Aunt Alexandra has numerous conversations with Scout throughout the novel, and they are typically regarding Scout's attire or her 'tomboy' lifestyle.

In Chapter 9, Scout comments that Alexandra was fanatical regarding her attire. Scout says that Alexandra told her,

"I could not possibly hope to be a lady if I wore breeches; when I said I could nothing in a dress, she said I wasn't supposed to be doing things that required pants." (Lee 108)

Aunt Alexandra is the quintessential Southern Bell and believes that a female should wear dresses, stay inside the house, and socialize with other women. She is austere and follows the strict gender roles of the Antebellum Period. Her views on femininity often clash with Scout's personality as she attempts to teach Scout how to become a "model young lady."

In Chapter 23, Scout wants to play with Walter Cunningham. Aunt Alexandra tells her that she cannot invite Walter over to the house. When Scout asks why she can't play with Walter, Alexandra says,

"Because---he---is---trash, that's why you can't play with him. I'll not have you around him, picking up his habits and learning Lord-knows-what." (Lee 301)
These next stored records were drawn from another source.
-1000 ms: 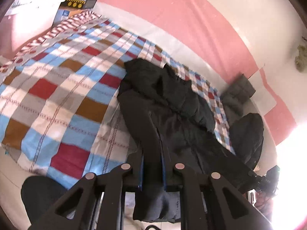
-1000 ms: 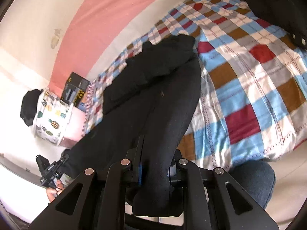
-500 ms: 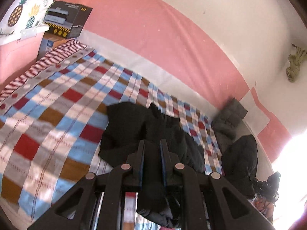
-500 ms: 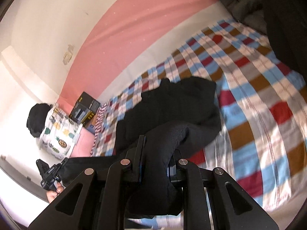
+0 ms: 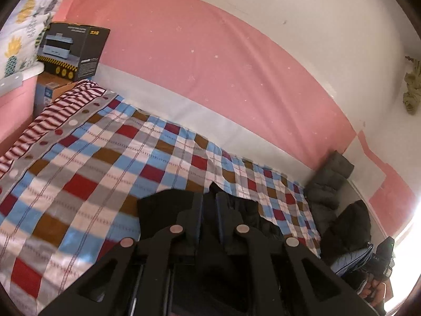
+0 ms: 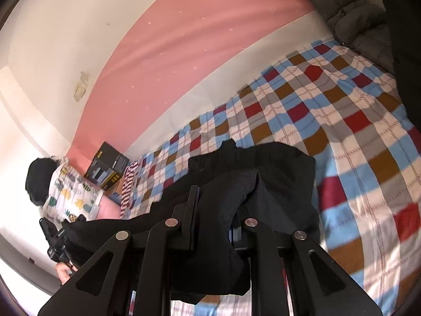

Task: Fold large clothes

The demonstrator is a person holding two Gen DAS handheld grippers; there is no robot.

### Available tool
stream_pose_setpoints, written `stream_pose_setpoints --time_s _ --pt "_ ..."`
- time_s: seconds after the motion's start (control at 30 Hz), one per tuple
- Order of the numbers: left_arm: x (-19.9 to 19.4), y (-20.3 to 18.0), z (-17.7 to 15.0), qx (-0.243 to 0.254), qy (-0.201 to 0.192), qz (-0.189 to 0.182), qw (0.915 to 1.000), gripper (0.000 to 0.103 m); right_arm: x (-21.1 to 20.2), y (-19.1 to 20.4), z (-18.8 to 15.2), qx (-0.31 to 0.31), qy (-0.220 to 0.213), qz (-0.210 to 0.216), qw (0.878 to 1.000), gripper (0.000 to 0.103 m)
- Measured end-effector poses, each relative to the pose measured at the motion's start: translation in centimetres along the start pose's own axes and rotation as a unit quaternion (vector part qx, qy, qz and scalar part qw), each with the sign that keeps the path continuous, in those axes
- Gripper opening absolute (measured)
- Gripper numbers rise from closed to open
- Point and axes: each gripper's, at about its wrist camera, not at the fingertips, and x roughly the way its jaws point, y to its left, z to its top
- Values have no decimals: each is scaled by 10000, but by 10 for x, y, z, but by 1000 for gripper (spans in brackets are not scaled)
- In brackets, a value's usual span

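A checked bedspread [image 6: 355,121] covers the bed, which runs along a pink-and-white wall [image 5: 210,60]. On it, toward the near edge, a large black garment [image 6: 279,168] lies partly doubled over, its far part resting on the spread and its near part lifted. The cloth looks thick, soft and limp, likely fairly heavy for clothing; it sags between the two holds and bunches at each. Corners or a hem seem the surest places to take it, since a loose mid-panel pinch would probably slide. The right tool [image 6: 214,210] is clamped on a thick fold of the garment that spills down past it. The left tool [image 5: 209,210] is closing, its fingers nearly together with dark cloth between them.
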Motion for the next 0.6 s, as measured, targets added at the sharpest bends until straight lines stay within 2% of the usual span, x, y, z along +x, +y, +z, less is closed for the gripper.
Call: stream_pose_setpoints --time_s 0.13,0.37,0.6 --pt "53 3 16 37 173 123 9998 9 41 -11 24 144 96 -96 9998 17" --pt "150 22 33 -5 565 497 9972 9 119 -41 57 418 530 -417 9968 17" --pt "244 48 22 -36 1184 904 9888 9 193 -85 64 986 1131 -687 9863 19"
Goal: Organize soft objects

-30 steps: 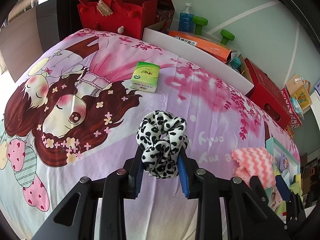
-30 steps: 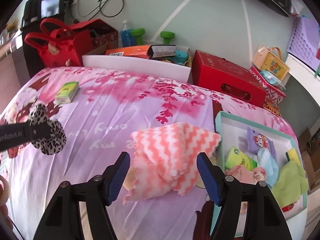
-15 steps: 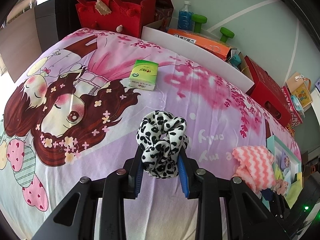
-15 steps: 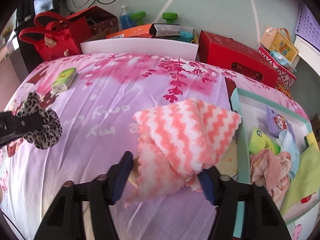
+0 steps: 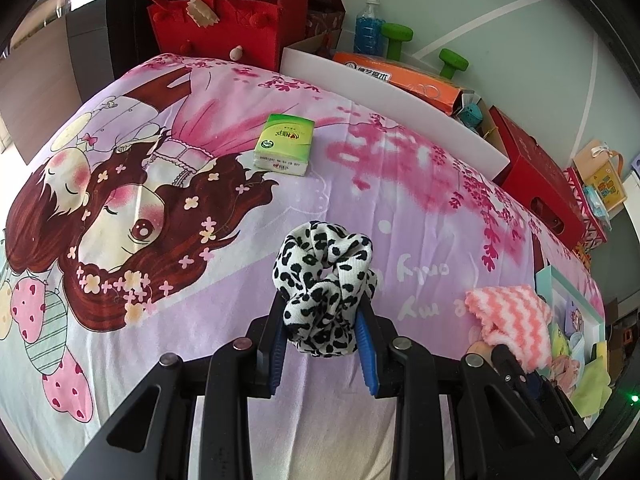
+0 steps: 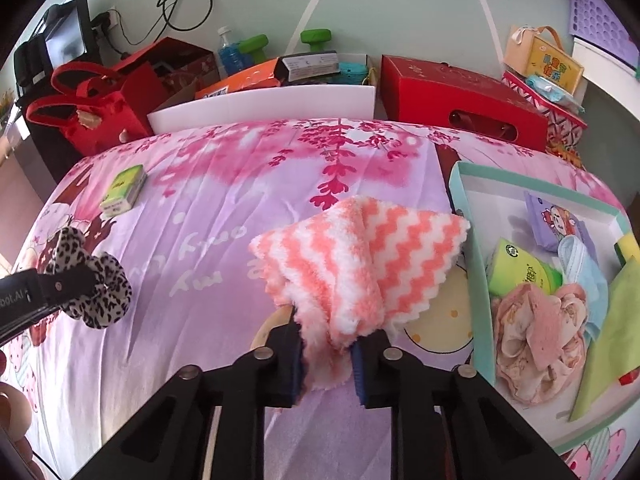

Scout mentions that Aunt Alexandra is also obsessed with heredity. Alexandra comes from a wealthier family and believes that Scout should not play with people from lower social classes. Alexandra displays her prejudiced beliefs by forbidding Scout to play with her friend, Walter Cunningham. But Scout was raised to respect individuals regardless of their age, race, religion, gender, or social class.